Lara M. Stepleman, Matthew Decker, Michael Rollock, Rhonda Casillas, Tricia Brands

Research output: Contribution to journalArticlepeer-review

9 Scopus citations


Depression is prevalent in Multiple Sclerosis (MS) and impacts treatment adherence. Depression screening may be a useful mechanism to identify Blacks at risk for depression in an MS setting, as they frequently experience more disabling MS disease and also may be less likely than Whites to be accurately diagnosed with depression, which can further impact MS disease and diminish quality of life. The purpose of this study was to compare the clinical presentation (e.g. psychiatric histories, current symptoms, and provider treatment recommendations) of Black and White MS patients identified as at risk for depression using a validated depression screening instrument. Secondary analysis of an archival chart data-set of 279 MS patients (90 Blacks) indicated that Black patients were less likely than Whites to have a past mental health diagnosis (X2 = 12.794, p <.001), prior experience with psychotropics (X2 = 11.394, p <.001), or be prescribed psychotropics at the time of screening (X2 = 10.225, p <.001). No differences in depression scores were observed between Black and White patients. Approximately 44% of patients received provider treatment recommendations following a positive screening with no between group differences in the likelihood of receiving at least one recommendation.
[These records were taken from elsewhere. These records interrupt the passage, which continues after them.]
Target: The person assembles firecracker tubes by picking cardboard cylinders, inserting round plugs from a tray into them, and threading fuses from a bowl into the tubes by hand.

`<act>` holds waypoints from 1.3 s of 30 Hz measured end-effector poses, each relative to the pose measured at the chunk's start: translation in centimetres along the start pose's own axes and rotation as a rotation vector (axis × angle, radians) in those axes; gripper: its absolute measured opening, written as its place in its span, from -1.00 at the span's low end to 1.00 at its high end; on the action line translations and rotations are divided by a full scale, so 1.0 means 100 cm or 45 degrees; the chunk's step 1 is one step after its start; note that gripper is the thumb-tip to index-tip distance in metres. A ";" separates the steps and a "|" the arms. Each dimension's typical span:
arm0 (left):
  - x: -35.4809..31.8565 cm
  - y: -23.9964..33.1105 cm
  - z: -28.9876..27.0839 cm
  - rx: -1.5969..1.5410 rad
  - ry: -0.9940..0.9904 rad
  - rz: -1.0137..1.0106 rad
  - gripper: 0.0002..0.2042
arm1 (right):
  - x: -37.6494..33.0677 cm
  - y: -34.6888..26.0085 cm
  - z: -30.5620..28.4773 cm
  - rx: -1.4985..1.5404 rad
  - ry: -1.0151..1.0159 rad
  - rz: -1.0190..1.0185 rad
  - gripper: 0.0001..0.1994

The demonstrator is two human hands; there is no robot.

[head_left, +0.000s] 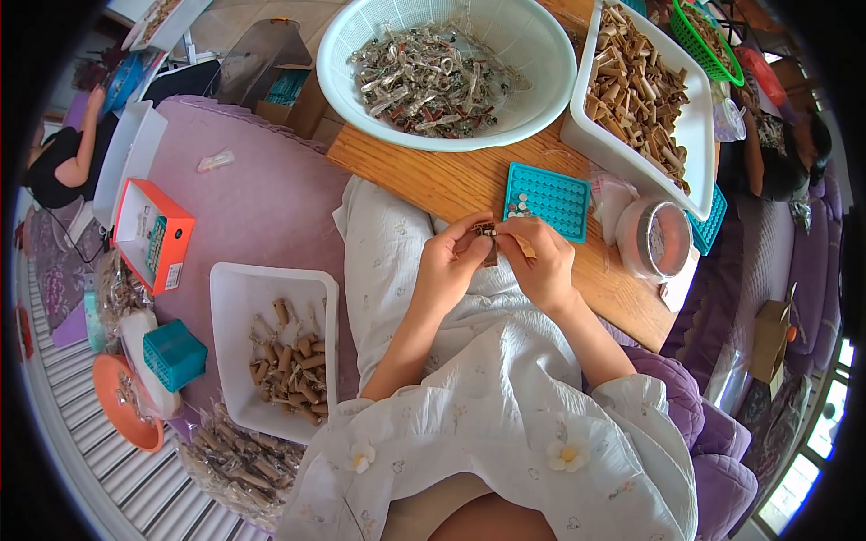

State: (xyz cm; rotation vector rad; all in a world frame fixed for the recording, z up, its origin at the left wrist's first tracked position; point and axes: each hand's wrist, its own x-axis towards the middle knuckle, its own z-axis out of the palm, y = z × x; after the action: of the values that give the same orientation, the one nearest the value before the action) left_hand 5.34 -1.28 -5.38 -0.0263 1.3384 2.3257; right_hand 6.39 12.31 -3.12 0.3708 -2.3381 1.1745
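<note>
Over my lap, my left hand (446,267) is closed around a small brown casing (491,257) with a dark and silvery part at its upper end. Against that end my right hand (545,270) pinches with thumb and forefinger; whatever sits between those fingertips is too small to make out. Just beyond the right hand lies a teal gridded tray (564,200) with several round silver discs (519,204) in its left part. A pale green basin (541,108) holds small electronic pieces with clear plastic. To its right, a white bin (699,135) is filled with brown casing pieces (636,90).
Left of my lap, a white bin (225,352) holds brown cylinders (293,365). Nearby are an orange-red box (171,212), teal basket (176,354) and orange basin (108,397). A clear round tub (654,239) stands on the wooden table (622,298). Other people sit at both sides.
</note>
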 end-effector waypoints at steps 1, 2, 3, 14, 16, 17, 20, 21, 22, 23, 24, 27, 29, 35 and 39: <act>0.000 -0.001 0.000 0.021 0.004 0.008 -0.71 | -0.001 0.001 -0.001 -0.001 0.000 0.001 -0.80; -0.001 -0.001 0.000 0.020 0.004 0.008 -0.71 | -0.002 0.002 -0.003 -0.025 -0.068 -0.031 -0.80; -0.001 -0.001 0.000 0.082 0.014 0.011 -0.71 | -0.003 0.003 -0.004 -0.049 -0.136 -0.063 -0.80; -0.002 0.001 0.006 0.204 0.023 -0.010 -0.74 | -0.002 0.000 -0.007 -0.022 -0.147 0.086 -0.83; -0.001 -0.003 0.002 0.309 -0.028 -0.024 -0.74 | -0.002 0.001 -0.009 -0.059 -0.224 0.134 -0.83; -0.001 -0.004 0.002 0.310 -0.035 -0.024 -0.74 | -0.003 0.002 -0.008 -0.027 -0.262 0.175 -0.85; -0.002 -0.007 0.002 0.329 0.032 0.007 -0.78 | -0.003 0.004 -0.006 0.027 -0.327 0.252 -0.87; -0.001 -0.008 0.002 0.344 0.043 0.005 -0.78 | -0.002 0.005 -0.006 0.057 -0.361 0.283 -0.88; -0.001 -0.010 0.001 0.359 0.055 0.005 -0.79 | -0.001 0.005 -0.007 0.052 -0.354 0.285 -0.88; -0.001 -0.012 0.001 0.361 0.046 0.005 -0.79 | 0.000 0.006 -0.009 0.094 -0.417 0.329 -0.86; -0.001 -0.014 0.000 0.403 0.053 -0.006 -0.79 | 0.002 0.007 -0.010 0.138 -0.480 0.373 -0.85; 0.000 -0.014 0.003 0.540 0.005 -0.014 -0.79 | 0.014 0.013 -0.018 0.330 -0.628 0.506 -0.79; 0.000 -0.012 0.007 0.693 -0.075 0.001 -0.76 | 0.029 0.012 -0.028 0.270 -0.744 0.550 -0.76; 0.001 -0.017 0.011 0.729 -0.234 -0.048 -0.74 | 0.035 0.027 -0.044 0.192 -1.103 0.583 -0.68; 0.006 -0.014 0.013 0.554 -0.374 -0.238 -0.72 | 0.040 0.024 -0.054 0.167 -1.212 0.541 -0.69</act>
State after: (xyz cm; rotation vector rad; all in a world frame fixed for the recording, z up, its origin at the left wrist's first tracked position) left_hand 5.62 0.55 -5.97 0.3008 1.5772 1.7653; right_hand 3.55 17.99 0.13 0.5943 -3.2785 1.5907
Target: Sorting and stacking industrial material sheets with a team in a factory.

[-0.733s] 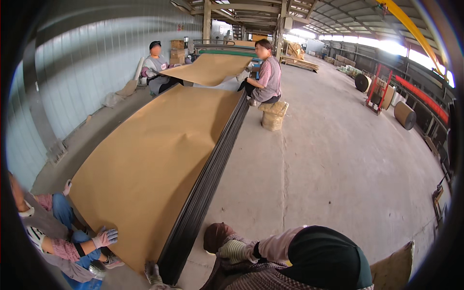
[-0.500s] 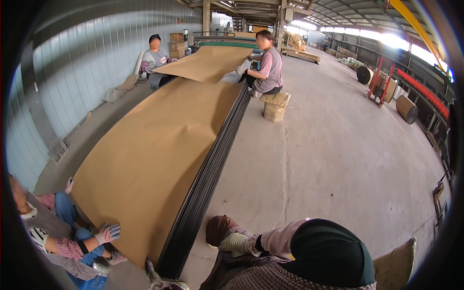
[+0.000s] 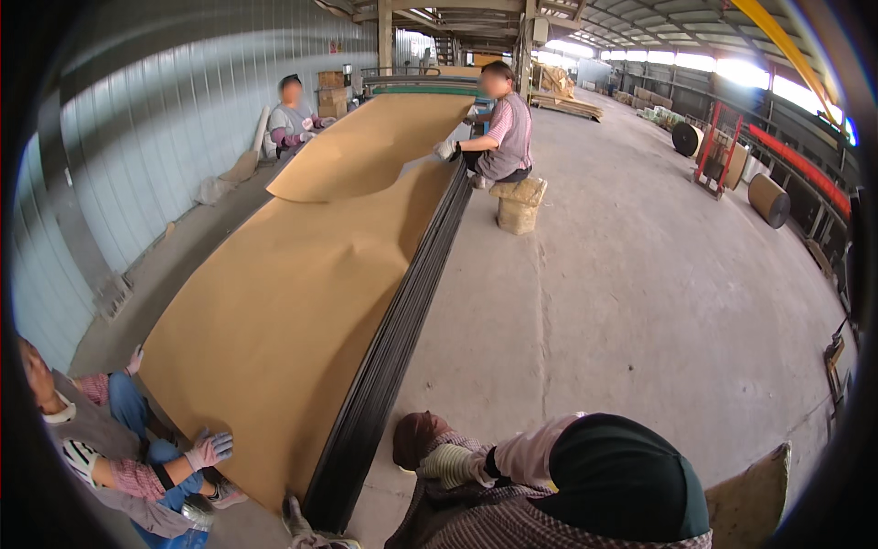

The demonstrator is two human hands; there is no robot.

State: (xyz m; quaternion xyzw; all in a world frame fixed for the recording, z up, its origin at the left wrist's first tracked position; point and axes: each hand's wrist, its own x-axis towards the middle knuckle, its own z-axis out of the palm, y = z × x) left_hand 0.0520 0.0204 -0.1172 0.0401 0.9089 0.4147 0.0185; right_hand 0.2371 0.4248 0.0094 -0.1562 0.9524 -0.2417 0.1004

Consistent with the literature, our Black patient sample was less likely than Whites to have a history of mental health diagnosis or to have been treated with psychotropics. Although more research is needed, screening programs for depression in MS may facilitate access to services for all MS patients while reducing health disparities in Black American patients and removing barriers to early intervention and ongoing care.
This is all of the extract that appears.